Impact of reduced non-Gaussianity on analysis and forecast accuracy by assimilating every-30-second radar observation with ensemble Kalman filter: idealized experiments of deep convection

Abstract. This study investigates the impact of very high frequency data assimilation on analysis and forecast accuracy with the local ensemble transform Kalman filter for idealized deep convection. Previous studies showed that assimilating every 30 seconds data from Phased Array Weather Radar (PAWR) alleviates the problem of strongly non-Gaussian error probability distribution due to rapid nonlinear evolution of deep convection in real-world cases.
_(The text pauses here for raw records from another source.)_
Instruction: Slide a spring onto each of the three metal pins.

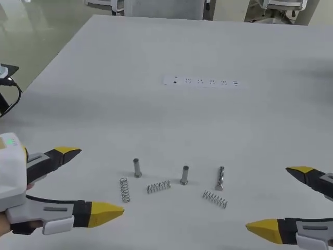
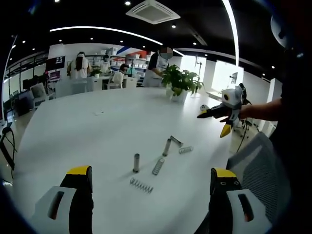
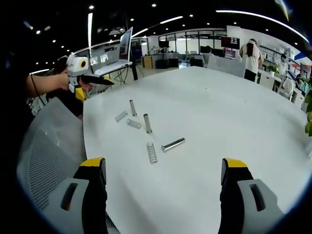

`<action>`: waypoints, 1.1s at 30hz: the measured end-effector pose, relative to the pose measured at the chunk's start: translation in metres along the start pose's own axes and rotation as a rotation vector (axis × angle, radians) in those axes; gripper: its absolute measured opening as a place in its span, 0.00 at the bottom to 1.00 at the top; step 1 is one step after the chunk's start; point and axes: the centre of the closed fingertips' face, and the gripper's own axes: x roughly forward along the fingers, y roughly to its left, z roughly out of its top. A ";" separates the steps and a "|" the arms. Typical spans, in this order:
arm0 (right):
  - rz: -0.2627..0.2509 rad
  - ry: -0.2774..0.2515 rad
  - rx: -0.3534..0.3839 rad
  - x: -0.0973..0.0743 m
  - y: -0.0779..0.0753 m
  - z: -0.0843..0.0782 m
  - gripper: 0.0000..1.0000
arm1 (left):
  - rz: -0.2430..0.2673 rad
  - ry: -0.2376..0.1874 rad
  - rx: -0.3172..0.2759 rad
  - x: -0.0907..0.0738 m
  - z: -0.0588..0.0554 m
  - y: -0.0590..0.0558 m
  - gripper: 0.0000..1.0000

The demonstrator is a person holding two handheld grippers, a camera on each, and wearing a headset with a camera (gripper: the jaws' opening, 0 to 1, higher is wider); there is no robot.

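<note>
Both grippers open above the desk, pins and springs untouched.
Head view: three pins and three loose springs sit by the desk's near edge, between left gripper and right gripper. Left gripper view: jaws apart, empty. Right gripper view: jaws apart, empty; two pins stand, one lies flat.

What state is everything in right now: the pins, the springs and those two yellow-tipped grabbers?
left gripper: open, holding nothing.
right gripper: open, holding nothing.
left pin: standing upright, bare.
middle pin: standing upright, bare.
right pin: lying on its side, bare.
springs: all three lying loose on the table, none on a pin.
</note>
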 end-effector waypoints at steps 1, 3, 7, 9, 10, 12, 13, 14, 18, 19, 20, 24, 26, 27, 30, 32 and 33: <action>0.002 0.001 -0.001 0.000 0.000 0.000 0.99 | -0.009 -0.002 0.004 -0.001 0.000 -0.001 0.98; 0.006 0.004 -0.006 0.000 0.002 0.000 0.99 | -0.020 -0.001 0.002 -0.002 -0.001 -0.002 0.98; 0.008 0.015 -0.011 0.001 0.004 -0.002 0.99 | -0.026 0.002 0.000 -0.002 -0.004 -0.001 0.98; 0.010 0.019 -0.017 0.001 0.004 -0.003 0.99 | -0.027 0.002 -0.006 -0.001 -0.004 -0.001 0.98; 0.011 0.021 -0.018 0.001 0.004 -0.003 0.98 | -0.029 0.000 -0.008 -0.001 -0.004 -0.002 0.98; 0.012 0.028 -0.021 0.001 0.004 -0.004 0.98 | -0.033 0.002 -0.003 0.000 -0.004 -0.004 0.98; 0.011 0.029 -0.023 0.000 0.004 -0.004 0.98 | -0.034 0.002 0.000 0.000 -0.004 -0.004 0.98; 0.009 0.029 -0.025 0.000 0.003 -0.004 0.98 | -0.036 0.003 0.002 0.000 -0.004 -0.005 0.98; 0.003 0.022 -0.018 -0.001 0.003 -0.002 0.98 | -0.038 0.004 -0.001 0.001 -0.004 -0.006 0.98; 0.002 0.023 -0.018 -0.001 0.003 -0.002 0.98 | -0.038 0.005 0.000 0.001 -0.004 -0.006 0.98; 0.000 0.022 -0.018 -0.002 0.003 -0.001 0.98 | -0.038 0.005 0.000 0.000 -0.004 -0.006 0.98; 0.001 0.022 -0.018 -0.002 0.004 -0.001 0.98 | -0.033 0.022 0.000 0.000 -0.008 -0.004 0.98; 0.002 0.025 -0.016 -0.001 0.004 -0.002 0.98 | -0.032 0.024 0.007 0.000 -0.008 -0.004 0.98; 0.004 0.026 -0.015 -0.001 0.005 -0.003 0.98 | -0.033 0.026 0.006 0.000 -0.009 -0.004 0.98; 0.006 0.031 -0.016 -0.001 0.006 -0.004 0.98 | -0.032 0.025 0.009 -0.001 -0.008 -0.004 0.98; 0.006 0.033 -0.015 -0.001 0.006 -0.005 0.98 | -0.028 0.024 0.005 -0.001 -0.009 -0.002 0.98; 0.006 0.033 -0.014 -0.001 0.006 -0.005 0.98 | -0.026 0.027 0.002 -0.001 -0.010 -0.002 0.98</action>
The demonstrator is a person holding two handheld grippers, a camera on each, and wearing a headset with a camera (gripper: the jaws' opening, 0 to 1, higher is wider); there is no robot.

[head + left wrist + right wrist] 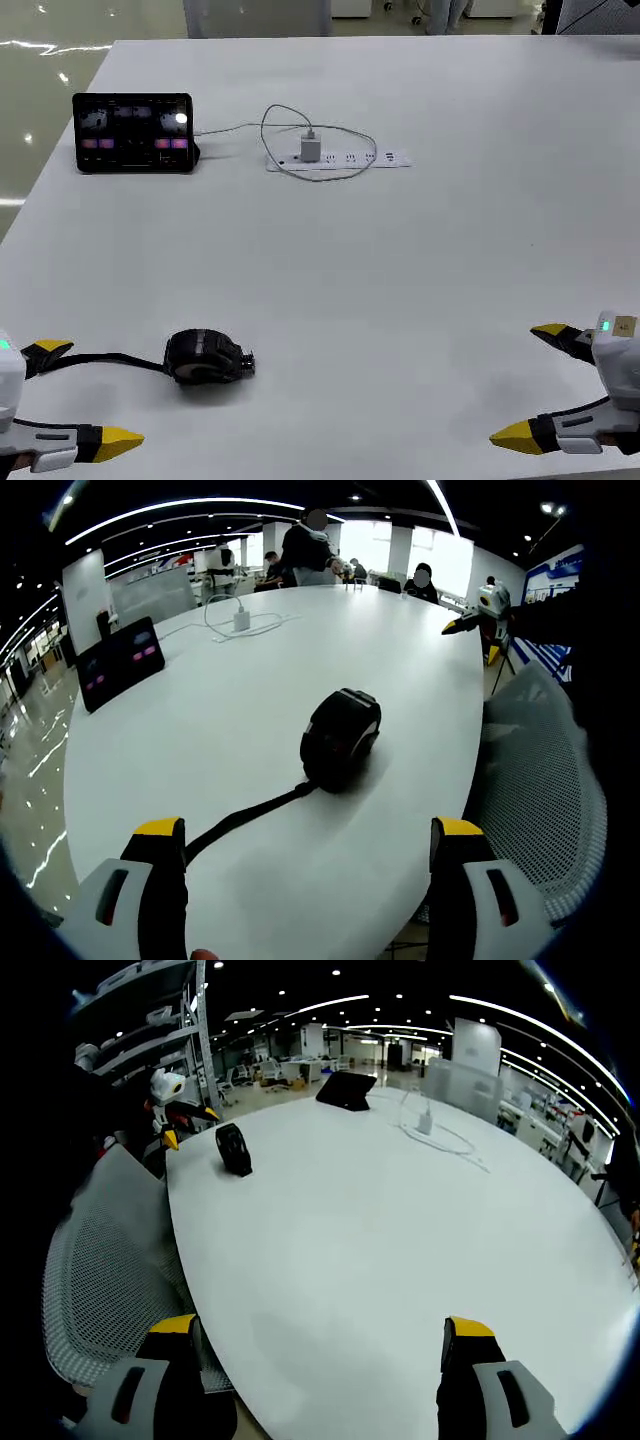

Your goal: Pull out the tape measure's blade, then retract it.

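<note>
A: Looking up close first. Seeing what?

B: Seeing the left gripper (85,393) at the near left edge of the white table (400,270). Gaping wide open and holding nothing.

A: And on the other side?

B: Seeing the right gripper (530,383) at the near right. Also gaping open, holding nothing, and hanging well apart from the left one.

A: Finding the tape measure where?

B: Finding the tape measure (208,357) lying on the table just past the left gripper. Looking black and round. Trailing a black strap (105,358) back toward one yellow tip of the left gripper. Not managing to tell about touching there.

A: Looking farther away now?

B: Spotting a tablet (133,133) glowing at the far left. Spotting a white power strip (340,160) near it, carrying a charger (310,149) and a looping white cable (275,120). Noticing people (305,545) past the far end of the table in the left gripper view.
</note>
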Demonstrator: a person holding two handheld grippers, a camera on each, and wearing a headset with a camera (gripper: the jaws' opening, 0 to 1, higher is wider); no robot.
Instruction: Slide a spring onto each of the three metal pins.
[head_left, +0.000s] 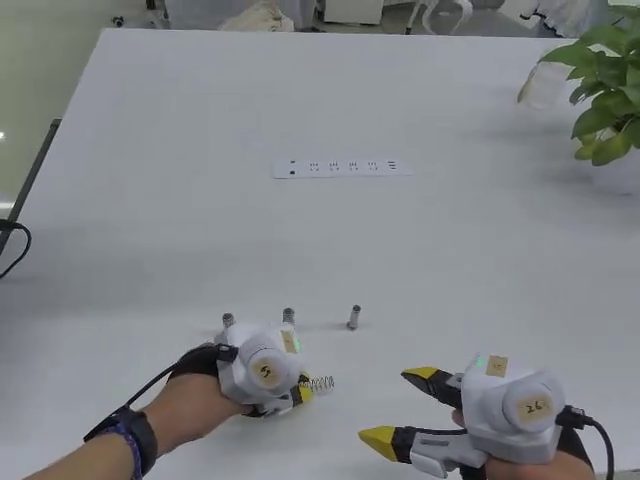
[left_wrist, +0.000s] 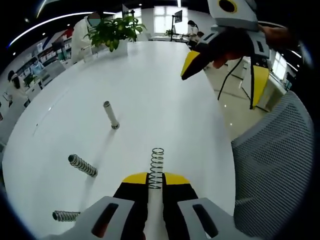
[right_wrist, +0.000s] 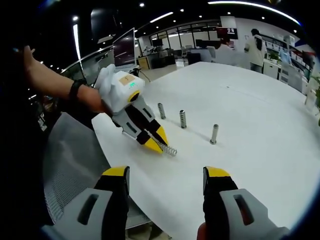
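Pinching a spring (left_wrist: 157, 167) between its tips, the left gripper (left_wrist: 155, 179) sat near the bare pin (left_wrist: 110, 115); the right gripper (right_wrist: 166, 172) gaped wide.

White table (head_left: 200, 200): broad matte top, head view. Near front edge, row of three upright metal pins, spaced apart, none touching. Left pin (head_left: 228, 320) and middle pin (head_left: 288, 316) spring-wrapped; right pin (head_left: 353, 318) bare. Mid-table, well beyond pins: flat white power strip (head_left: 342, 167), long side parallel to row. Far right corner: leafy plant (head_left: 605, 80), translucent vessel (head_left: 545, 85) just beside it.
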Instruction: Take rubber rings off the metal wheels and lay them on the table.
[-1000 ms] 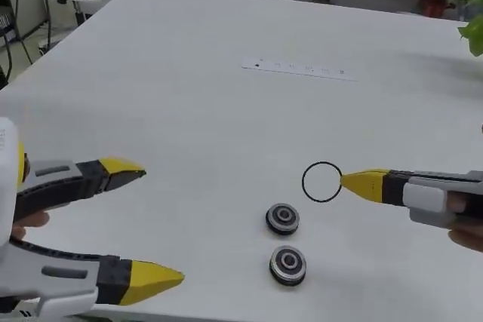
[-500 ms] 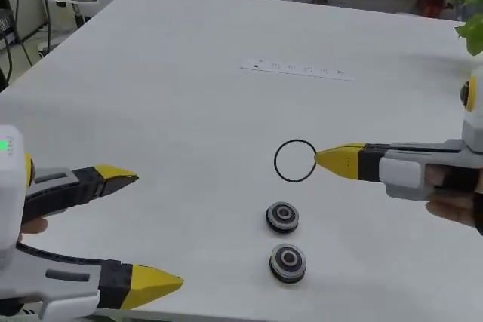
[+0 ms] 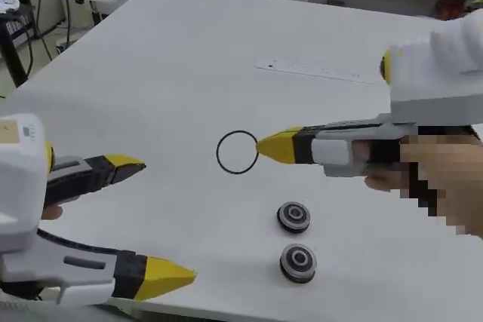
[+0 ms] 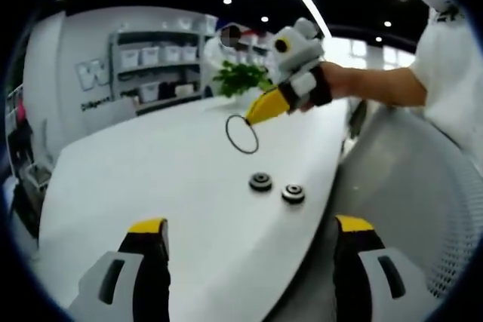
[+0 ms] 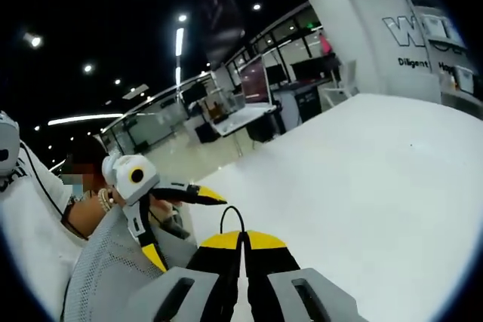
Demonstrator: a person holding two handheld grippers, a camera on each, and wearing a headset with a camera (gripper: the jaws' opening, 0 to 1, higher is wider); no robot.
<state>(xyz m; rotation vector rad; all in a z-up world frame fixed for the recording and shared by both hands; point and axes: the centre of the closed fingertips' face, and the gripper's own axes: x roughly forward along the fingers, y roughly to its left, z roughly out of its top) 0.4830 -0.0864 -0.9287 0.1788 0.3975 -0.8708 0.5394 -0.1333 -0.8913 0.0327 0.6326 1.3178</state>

This study aims to understand better the pure impact of non-Gaussian distribution and performs perfect model observing system simulation experiments with radar reflectivity every 5 minutes and 30 seconds. The idealized experimental settings have unique advantage in verifications for unobserved variables since it was unclear in the previous studies with real-world data. The results show that every 30 seconds data assimilation contributes to a significant improvement of the analysis accuracy, particularly for vertical velocity associated with strong convection, although the impact on the forecast accuracy is limited. We also find a significant reduction in the non-Gaussianity of first guess ensemble. The impact of assimilation frequency on reducing non-Gaussianity is enhanced when the uncertainty in background wind or stability is included in the initial ensemble perturbation.